KIEV Feb 28 Switzerland's freezing of bank
accounts linked to the family of ousted Ukrainian President
Viktor Yanukovich could reduce coal exports from Ukraine, a
company owned by his son warned on Friday.
In a statement to Reuters, a Ukrainian conglomerate, the
Mako Group, based in Yanukovich's political stronghold Donetsk,
in eastern Ukraine, confirmed it was 100 percent owned by
Oleksander Yanukovich, a son of the former president.
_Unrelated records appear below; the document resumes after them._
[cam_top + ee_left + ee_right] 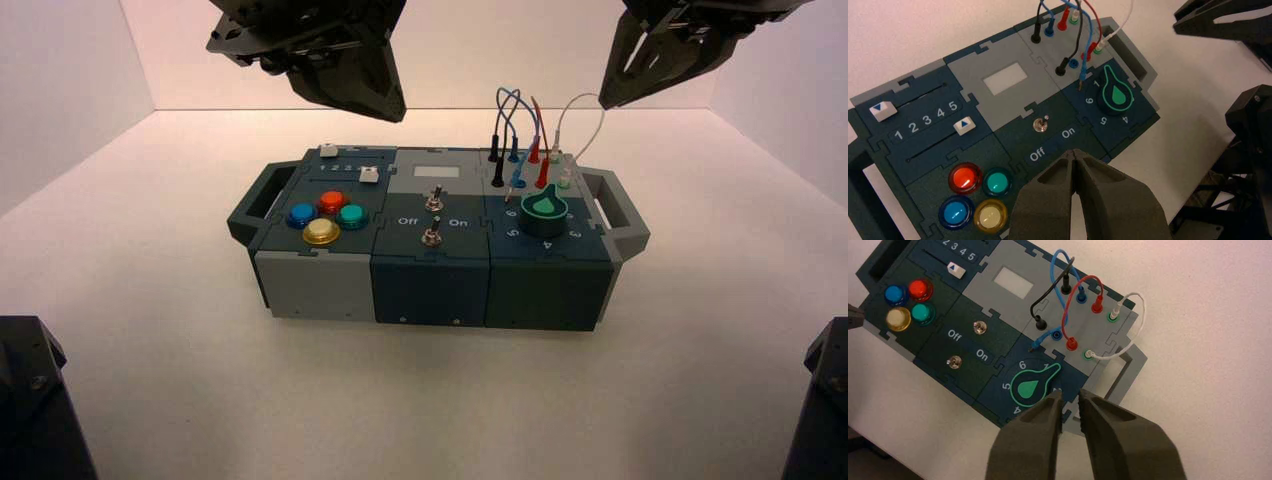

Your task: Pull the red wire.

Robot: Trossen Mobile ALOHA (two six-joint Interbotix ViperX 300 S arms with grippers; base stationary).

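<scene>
The red wire point(1068, 300) is a short loop on the box's grey jack panel, with both red plugs seated in sockets, one at the back point(1096, 306) and one nearer the knob point(1072, 343). It also shows in the high view point(538, 150) and in the left wrist view point(1091, 50). My right gripper point(1070, 397) hovers above the box's right end by the green knob, its fingers a narrow gap apart and empty; it is high at the upper right in the high view point(608, 100). My left gripper point(1075, 152) is shut and empty above the toggle panel point(395, 110).
The blue wire point(1055, 270) has one plug loose, its pin point(1035, 344) lying over the knob panel. The black wire point(1040, 322) and white wire point(1128, 347) flank the red one. The green knob point(1030, 387), toggles, four coloured buttons point(908, 302) and sliders fill the box.
</scene>
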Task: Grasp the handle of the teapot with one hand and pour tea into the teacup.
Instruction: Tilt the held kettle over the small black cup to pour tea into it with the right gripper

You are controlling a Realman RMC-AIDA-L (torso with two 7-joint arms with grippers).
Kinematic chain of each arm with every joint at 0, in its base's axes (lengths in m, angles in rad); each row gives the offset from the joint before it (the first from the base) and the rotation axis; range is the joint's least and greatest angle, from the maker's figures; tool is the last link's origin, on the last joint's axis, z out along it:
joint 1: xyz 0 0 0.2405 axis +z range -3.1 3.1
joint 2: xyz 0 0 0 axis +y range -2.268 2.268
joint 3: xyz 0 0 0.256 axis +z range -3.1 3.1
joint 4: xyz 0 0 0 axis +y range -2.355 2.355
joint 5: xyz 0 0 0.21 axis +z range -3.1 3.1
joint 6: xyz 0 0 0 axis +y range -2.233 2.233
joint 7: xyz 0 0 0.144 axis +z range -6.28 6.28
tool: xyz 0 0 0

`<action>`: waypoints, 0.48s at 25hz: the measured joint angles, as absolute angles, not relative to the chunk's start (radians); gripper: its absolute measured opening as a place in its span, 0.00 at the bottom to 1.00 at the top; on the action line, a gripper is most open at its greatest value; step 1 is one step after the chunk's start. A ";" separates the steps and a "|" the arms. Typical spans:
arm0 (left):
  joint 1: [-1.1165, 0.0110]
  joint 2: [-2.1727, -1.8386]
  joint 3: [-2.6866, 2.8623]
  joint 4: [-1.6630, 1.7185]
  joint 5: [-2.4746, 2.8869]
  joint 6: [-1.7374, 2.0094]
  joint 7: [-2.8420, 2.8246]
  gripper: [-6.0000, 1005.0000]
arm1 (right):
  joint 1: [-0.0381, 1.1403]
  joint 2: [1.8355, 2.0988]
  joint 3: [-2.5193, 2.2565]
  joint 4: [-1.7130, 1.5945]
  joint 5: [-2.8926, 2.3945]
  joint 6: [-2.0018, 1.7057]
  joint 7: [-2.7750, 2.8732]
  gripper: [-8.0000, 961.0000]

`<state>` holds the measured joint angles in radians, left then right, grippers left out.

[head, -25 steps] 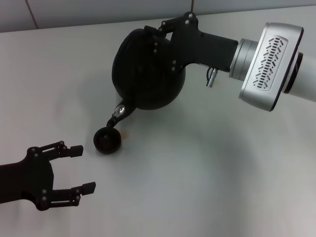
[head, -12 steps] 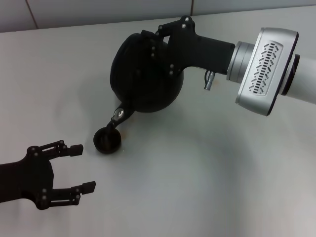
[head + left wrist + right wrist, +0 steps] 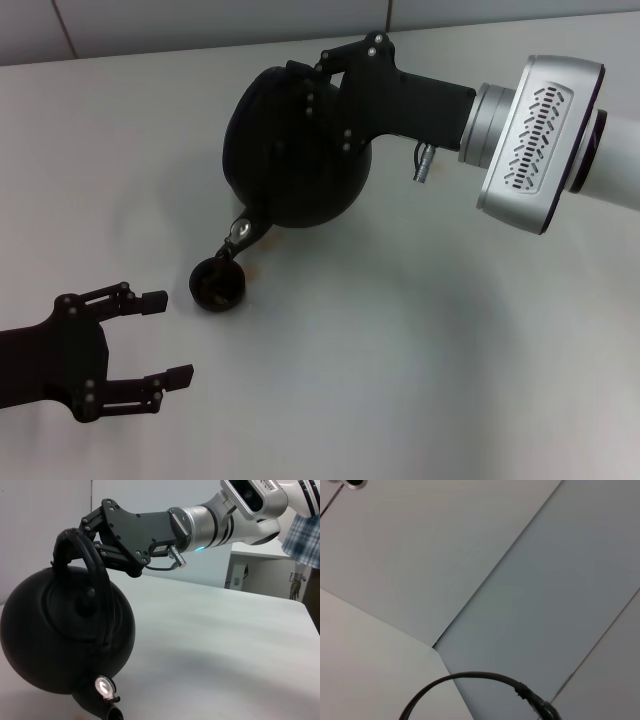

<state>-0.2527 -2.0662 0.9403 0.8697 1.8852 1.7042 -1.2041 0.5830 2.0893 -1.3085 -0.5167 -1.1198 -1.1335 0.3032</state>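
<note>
The round matte-black teapot (image 3: 295, 150) hangs above the table, tilted with its spout (image 3: 232, 243) pointing down over the tiny black teacup (image 3: 216, 285). My right gripper (image 3: 325, 85) is shut on the teapot's arched handle (image 3: 92, 565); the left wrist view shows the teapot (image 3: 65, 640) and the right gripper (image 3: 107, 537) clamped on the hoop. A small brownish tea stain (image 3: 252, 270) lies beside the cup. My left gripper (image 3: 160, 340) is open and empty, low on the table just left of the cup.
The white table (image 3: 420, 360) stretches to the right and front. A grey wall (image 3: 200, 25) runs along its far edge. A black cable (image 3: 470, 680) crosses the right wrist view, which shows only wall panels.
The teapot and right arm shifted slightly left and tilted a bit further a second ago, then stayed still. The left gripper has not moved.
</note>
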 joint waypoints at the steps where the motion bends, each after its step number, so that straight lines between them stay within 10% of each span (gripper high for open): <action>1: -0.253 -2.066 0.940 0.870 1.885 1.704 -1.204 0.85 | 0.583 2.089 -1.309 -0.517 -1.120 -1.134 0.303 0.09; 12: -0.253 -2.066 0.940 0.870 1.885 1.704 -1.204 0.85 | 0.583 2.089 -1.310 -0.515 -1.120 -1.134 0.304 0.09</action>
<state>-0.2531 -2.0662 0.9403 0.8697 1.8852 1.7042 -1.2041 0.5830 2.0893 -1.3100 -0.5155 -1.1197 -1.1336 0.3037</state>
His and
Oleksander's foreign assets were frozen by Switzerland, Austria
and Liechtenstein earlier in the day.
Asked by Reuters to respond to the Swiss measures, the
company said it had yet to be informed, but would seek the
advice of lawyers if the reports proved true.
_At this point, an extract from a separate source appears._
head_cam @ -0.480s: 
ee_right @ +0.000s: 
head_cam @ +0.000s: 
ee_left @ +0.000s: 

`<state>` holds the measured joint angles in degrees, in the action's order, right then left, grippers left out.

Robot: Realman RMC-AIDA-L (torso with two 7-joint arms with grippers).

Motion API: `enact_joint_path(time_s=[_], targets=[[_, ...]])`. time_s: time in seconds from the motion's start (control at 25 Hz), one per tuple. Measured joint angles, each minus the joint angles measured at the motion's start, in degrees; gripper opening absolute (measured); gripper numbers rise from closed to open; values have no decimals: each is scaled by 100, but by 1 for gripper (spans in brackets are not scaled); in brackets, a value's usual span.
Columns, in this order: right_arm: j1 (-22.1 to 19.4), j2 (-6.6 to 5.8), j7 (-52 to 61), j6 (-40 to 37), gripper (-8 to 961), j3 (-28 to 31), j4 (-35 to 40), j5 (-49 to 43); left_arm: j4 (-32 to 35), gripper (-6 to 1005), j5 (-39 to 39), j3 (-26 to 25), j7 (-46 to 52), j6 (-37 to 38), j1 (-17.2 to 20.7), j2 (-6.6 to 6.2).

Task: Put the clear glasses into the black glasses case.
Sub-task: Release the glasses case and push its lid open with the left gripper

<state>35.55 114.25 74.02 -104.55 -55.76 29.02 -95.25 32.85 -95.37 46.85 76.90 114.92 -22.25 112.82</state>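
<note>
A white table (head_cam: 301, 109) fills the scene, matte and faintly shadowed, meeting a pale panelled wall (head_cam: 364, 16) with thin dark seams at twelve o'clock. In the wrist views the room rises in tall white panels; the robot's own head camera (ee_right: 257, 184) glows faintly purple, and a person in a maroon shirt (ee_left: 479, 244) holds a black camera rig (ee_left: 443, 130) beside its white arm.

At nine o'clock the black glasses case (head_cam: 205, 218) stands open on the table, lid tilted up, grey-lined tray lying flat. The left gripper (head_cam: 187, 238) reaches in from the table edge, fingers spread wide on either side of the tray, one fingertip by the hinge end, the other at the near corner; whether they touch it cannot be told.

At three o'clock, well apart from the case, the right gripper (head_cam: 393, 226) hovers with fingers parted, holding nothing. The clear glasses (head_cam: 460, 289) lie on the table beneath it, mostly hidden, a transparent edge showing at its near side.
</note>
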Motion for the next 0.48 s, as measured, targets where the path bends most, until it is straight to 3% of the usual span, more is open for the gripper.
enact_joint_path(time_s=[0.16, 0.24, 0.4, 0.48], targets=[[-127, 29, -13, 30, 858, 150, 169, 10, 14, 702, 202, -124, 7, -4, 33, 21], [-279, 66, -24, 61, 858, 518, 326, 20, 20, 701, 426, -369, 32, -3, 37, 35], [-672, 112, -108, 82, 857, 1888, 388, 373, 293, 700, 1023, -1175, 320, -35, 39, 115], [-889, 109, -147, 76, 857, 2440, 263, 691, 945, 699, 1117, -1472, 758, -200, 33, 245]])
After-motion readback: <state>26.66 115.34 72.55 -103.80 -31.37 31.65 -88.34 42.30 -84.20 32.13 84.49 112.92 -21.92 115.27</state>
Mako said that its Swiss arm - the Mako Trading Company
(Switzerland) - "carries out legal trading activity (coal
exports) from Ukraine to more than 20 countries".
Accounts of the firm were transparent and fully audited, and
all appropriate taxes were paid in Switzerland, it said.
The statement said: "We also want to emphasize that in the
event of the accounts of Mako trading being effectively blocked,
this will lead to a suspension of the company's exports of coal
from Ukraine." This would only cost the country foreign
currency, it said.
(Reporting By Stephen Grey; Editing by Alistair Lyon)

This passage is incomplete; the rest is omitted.